**Exercise objective**.
Below are some lines of data. Return all of them as they are.

**Input data**.
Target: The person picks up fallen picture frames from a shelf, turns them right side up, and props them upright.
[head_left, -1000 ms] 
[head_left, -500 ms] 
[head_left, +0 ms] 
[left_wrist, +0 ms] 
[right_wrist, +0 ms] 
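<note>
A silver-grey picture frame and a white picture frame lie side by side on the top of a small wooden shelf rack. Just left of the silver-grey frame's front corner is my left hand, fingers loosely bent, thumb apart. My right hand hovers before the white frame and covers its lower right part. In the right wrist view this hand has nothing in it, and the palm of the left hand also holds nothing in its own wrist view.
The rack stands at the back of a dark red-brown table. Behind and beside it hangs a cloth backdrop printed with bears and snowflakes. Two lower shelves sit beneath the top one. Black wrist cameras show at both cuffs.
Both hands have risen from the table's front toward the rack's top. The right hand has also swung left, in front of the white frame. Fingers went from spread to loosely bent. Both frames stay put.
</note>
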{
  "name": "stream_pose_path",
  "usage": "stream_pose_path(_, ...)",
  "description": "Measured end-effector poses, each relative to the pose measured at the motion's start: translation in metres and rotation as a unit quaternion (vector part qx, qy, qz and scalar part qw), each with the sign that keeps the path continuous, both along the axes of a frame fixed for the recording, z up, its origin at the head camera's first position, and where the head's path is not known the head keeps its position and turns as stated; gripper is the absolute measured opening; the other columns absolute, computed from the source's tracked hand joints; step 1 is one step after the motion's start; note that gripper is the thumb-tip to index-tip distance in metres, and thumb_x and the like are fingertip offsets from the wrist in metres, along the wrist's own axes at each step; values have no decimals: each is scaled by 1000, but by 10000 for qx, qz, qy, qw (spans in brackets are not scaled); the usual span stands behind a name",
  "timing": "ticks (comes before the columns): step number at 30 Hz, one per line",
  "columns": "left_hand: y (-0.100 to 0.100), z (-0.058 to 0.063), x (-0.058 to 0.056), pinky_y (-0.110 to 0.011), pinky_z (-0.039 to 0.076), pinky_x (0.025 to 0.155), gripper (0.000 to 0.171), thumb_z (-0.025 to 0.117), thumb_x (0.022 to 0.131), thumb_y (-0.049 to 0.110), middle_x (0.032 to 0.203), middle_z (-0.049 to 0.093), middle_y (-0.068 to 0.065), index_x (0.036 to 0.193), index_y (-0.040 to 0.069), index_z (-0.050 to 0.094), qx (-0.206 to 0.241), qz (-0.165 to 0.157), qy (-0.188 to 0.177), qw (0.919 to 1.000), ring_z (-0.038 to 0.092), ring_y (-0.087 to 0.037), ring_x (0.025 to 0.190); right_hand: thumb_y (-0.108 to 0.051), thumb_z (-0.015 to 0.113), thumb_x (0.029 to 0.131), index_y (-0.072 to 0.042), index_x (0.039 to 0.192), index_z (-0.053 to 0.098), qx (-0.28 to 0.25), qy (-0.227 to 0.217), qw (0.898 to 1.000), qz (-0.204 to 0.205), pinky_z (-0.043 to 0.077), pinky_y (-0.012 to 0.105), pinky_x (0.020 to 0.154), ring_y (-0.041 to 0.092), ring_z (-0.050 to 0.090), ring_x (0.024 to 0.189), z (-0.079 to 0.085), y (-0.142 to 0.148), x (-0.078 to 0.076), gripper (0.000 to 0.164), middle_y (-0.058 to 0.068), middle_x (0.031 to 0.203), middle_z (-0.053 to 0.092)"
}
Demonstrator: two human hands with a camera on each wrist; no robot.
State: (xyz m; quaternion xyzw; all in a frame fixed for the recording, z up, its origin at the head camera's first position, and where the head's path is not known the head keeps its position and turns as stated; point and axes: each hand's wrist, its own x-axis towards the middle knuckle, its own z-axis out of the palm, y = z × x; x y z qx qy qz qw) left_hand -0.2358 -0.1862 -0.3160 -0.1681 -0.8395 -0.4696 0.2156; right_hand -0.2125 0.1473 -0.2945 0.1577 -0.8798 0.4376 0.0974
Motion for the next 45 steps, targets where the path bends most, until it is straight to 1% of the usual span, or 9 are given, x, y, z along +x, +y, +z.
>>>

**Task response**.
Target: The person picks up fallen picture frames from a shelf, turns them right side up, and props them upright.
[head_left, -1000 ms] 
[head_left, -500 ms] 
[head_left, +0 ms] 
[left_wrist, +0 ms] 
[right_wrist, +0 ms] 
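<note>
A silver-grey picture frame and a white picture frame lie side by side on the top of a small wooden shelf rack. Just left of the silver-grey frame's front corner is my left hand, fingers loosely bent, thumb apart. My right hand hovers before the white frame and covers its lower right part. In the right wrist view this hand has nothing in it, and the palm of the left hand also holds nothing in its own wrist view.
The rack stands at the back of a dark red-brown table. Behind and beside it hangs a cloth backdrop printed with bears and snowflakes. Two lower shelves sit beneath the top one. Black wrist cameras show at both cuffs.
Both hands have risen from the table's front toward the rack's top. The right hand has also swung left, in front of the white frame. Fingers went from spread to loosely bent. Both frames stay put.
</note>
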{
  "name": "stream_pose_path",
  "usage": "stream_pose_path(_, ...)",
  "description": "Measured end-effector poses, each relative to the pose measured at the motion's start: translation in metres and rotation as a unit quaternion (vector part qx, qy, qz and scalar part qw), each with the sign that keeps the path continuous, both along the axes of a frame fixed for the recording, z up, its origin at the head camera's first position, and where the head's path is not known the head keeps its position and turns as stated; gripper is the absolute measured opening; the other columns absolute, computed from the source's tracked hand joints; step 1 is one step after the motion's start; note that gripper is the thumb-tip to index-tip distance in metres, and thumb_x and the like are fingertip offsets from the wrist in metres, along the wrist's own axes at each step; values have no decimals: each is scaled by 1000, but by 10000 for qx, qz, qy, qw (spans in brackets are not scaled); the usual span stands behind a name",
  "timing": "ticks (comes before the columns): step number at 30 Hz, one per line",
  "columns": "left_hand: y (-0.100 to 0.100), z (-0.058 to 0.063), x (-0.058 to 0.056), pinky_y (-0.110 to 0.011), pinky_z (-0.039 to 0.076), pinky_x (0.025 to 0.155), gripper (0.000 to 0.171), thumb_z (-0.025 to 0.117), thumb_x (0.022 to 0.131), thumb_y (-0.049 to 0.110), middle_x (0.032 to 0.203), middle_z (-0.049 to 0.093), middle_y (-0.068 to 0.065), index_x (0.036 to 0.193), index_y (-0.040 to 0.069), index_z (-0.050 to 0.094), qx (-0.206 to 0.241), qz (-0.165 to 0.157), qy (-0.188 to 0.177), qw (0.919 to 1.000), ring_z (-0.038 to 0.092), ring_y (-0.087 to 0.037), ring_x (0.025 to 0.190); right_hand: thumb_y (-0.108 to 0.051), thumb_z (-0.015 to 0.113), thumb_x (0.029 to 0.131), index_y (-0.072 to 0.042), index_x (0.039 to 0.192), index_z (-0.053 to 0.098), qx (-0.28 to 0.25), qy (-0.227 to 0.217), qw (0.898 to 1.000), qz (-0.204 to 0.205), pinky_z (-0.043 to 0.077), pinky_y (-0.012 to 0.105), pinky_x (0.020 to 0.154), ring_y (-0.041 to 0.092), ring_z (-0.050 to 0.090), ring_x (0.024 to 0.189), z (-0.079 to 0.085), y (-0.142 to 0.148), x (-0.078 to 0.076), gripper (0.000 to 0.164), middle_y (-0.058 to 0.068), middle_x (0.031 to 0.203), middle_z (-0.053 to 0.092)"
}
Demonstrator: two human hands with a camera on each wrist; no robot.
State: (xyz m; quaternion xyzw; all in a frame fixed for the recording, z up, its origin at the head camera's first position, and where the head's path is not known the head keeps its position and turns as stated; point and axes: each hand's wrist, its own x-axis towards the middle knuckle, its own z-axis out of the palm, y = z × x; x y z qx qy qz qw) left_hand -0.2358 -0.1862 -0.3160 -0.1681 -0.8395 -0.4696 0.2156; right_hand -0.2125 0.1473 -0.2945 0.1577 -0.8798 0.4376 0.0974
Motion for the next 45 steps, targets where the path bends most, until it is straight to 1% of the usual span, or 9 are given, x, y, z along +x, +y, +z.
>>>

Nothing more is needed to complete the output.